• What the task asks
Since only part of the material is needed, please repeat exactly the line that includes "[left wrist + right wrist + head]" and every line after it, up to the last.

• Data below
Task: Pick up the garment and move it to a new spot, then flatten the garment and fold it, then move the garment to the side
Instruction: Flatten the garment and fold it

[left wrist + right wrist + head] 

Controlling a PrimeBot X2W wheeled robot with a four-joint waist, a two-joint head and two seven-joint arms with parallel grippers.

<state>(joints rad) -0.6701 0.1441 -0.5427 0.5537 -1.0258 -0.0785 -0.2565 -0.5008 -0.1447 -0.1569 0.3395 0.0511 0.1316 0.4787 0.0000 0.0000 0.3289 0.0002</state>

• Written reply
[left wrist + right wrist + head] 

Controlling a PrimeBot X2W wheeled robot with a four-joint waist, a two-joint head and two seven-joint arms with parallel grippers.

<state>(joints rad) -0.6701 0.1441 -0.5427 0.5537 -1.0258 -0.0785 -0.2565 -0.5008 -0.1447 -0.1569 0.3395 0.0511 0.1316 0.4787 0.0000 0.0000 0.3289 0.0002</state>

This output contains the complete answer.